* _Task directions_
Each line starting at the one that contains "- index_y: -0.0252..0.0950" and ending at the one that contains "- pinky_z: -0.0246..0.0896" must be returned exactly, and the rest of the listing is left out.

* _Stored data_
★ ★ ★

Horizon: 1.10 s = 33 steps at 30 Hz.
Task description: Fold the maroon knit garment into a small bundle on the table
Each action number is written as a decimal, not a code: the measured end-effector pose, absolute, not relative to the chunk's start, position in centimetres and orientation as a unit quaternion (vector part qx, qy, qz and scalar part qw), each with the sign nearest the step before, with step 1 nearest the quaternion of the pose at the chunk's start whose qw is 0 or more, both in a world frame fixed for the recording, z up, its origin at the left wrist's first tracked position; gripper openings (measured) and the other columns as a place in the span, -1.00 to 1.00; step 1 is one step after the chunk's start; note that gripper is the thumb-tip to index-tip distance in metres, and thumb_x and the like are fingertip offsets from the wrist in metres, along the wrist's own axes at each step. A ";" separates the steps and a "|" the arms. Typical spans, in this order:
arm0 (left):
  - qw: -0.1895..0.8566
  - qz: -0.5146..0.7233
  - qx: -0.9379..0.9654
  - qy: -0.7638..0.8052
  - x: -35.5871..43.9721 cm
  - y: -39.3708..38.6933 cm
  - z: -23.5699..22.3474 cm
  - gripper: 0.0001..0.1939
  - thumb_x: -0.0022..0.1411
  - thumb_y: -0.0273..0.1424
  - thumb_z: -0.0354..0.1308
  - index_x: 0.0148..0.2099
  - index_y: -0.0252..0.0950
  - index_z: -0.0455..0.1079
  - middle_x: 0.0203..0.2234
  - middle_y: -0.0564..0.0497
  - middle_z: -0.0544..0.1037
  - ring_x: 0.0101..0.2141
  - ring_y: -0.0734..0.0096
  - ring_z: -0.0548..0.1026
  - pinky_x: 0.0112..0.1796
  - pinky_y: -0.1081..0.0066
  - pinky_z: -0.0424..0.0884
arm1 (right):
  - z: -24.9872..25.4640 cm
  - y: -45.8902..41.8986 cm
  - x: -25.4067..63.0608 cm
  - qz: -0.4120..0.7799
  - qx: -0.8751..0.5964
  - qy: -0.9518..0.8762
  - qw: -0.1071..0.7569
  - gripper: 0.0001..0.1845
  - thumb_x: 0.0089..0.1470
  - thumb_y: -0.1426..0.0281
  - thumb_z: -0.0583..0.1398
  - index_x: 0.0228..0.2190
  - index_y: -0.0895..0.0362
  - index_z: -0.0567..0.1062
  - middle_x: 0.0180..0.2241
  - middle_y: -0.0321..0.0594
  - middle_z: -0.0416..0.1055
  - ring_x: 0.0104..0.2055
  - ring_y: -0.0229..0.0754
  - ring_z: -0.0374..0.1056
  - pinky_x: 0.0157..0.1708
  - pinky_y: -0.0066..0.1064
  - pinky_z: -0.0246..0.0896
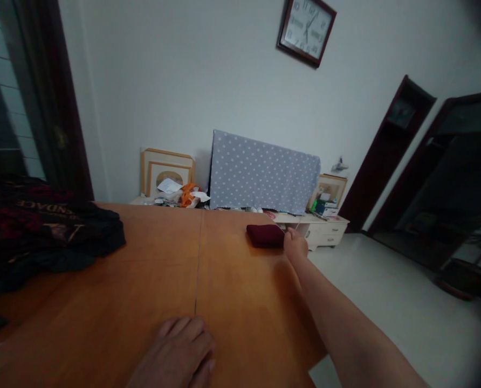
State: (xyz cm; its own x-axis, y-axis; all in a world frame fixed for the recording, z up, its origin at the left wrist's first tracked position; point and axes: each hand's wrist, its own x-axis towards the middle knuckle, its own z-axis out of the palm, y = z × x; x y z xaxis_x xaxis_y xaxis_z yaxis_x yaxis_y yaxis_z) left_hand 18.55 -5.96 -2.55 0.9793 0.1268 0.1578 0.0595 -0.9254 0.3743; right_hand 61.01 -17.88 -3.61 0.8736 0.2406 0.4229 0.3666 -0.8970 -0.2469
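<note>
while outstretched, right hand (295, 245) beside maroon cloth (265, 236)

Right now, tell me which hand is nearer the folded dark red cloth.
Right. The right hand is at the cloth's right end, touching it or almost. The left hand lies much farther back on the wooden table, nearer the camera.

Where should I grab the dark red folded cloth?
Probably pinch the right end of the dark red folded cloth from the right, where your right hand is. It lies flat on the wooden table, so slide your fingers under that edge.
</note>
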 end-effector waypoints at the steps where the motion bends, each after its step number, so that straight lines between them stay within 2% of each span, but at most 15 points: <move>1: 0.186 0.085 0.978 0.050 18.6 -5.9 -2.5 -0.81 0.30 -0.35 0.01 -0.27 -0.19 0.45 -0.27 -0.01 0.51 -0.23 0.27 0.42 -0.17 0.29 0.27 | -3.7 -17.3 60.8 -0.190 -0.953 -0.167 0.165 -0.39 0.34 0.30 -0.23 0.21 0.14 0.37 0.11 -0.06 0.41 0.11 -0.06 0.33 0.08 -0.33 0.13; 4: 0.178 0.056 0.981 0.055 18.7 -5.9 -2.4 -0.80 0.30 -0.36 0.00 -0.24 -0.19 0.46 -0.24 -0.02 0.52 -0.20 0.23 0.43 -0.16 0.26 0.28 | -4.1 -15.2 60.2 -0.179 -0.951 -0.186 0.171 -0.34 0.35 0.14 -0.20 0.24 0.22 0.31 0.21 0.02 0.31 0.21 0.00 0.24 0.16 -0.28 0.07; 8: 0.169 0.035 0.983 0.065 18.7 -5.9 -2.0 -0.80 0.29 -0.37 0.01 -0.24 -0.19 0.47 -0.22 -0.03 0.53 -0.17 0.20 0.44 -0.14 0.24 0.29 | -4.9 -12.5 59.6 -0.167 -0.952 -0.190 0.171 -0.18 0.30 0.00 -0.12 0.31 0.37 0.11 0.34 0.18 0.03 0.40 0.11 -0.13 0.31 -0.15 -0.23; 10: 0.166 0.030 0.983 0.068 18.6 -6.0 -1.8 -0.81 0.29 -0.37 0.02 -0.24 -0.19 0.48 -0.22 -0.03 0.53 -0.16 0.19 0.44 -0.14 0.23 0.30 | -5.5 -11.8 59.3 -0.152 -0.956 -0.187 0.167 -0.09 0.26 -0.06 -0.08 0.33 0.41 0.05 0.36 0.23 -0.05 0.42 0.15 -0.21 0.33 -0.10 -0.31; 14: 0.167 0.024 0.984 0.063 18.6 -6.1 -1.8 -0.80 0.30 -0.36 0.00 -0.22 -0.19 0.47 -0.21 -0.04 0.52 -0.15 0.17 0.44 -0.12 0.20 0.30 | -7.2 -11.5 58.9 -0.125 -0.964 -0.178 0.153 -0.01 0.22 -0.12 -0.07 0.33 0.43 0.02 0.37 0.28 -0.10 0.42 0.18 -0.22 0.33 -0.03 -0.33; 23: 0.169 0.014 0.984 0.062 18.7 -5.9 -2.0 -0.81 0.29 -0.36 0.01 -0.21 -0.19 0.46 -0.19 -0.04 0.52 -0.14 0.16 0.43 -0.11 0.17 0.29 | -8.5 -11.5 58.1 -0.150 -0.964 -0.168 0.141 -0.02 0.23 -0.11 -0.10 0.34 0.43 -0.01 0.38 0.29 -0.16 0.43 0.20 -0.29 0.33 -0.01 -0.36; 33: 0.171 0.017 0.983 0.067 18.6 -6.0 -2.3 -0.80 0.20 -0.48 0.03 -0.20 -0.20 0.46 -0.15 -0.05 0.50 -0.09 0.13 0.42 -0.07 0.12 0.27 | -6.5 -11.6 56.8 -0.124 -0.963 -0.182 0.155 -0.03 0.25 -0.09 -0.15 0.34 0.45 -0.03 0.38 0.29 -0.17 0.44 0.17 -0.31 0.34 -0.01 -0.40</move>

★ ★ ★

* _Answer below_
  - index_y: -0.0252..0.0950
  - index_z: -0.0455..0.1079
  - middle_x: 0.0203..0.2234
  - middle_y: -0.0564..0.0497
  - middle_z: -0.0544..0.1037
  - ring_x: 0.0101..0.2141
  - ring_y: -0.0734..0.0096
  - ring_z: -0.0548..0.1026
  - pinky_x: 0.0112..0.1796
  - pinky_y: -0.1081..0.0066
  - pinky_z: -0.0424..0.0884
arm1 (right):
  - z: -24.9872..25.4640 cm
  - y: -45.8902..41.8986 cm
  - x: -25.4067..63.0608 cm
  - qz: -0.4120..0.7799
  - qx: -0.8751..0.5964
  - qy: -0.9518..0.8762
  - qw: -0.1071..0.7569
  - gripper: 0.0001..0.1845
  - thumb_x: 0.0089..0.1470
  - thumb_y: -0.1426..0.0281
  - thumb_z: -0.0583..0.1398
  - index_x: 0.0228..0.2190
  - index_y: -0.0895..0.0362
  - index_z: -0.0567..0.1062
  - middle_x: 0.0180..0.2241
  - middle_y: -0.0321..0.0594
  - middle_z: -0.0416..0.1055
  - ring_x: 0.0104..0.2055
  - ring_y: -0.0229..0.0754
  - ring_z: -0.0374..0.1056
  - pinky_x: 0.0157..0.1708
  - pinky_y: -0.0066..0.1064
  - pinky_z: -0.0246..0.0896

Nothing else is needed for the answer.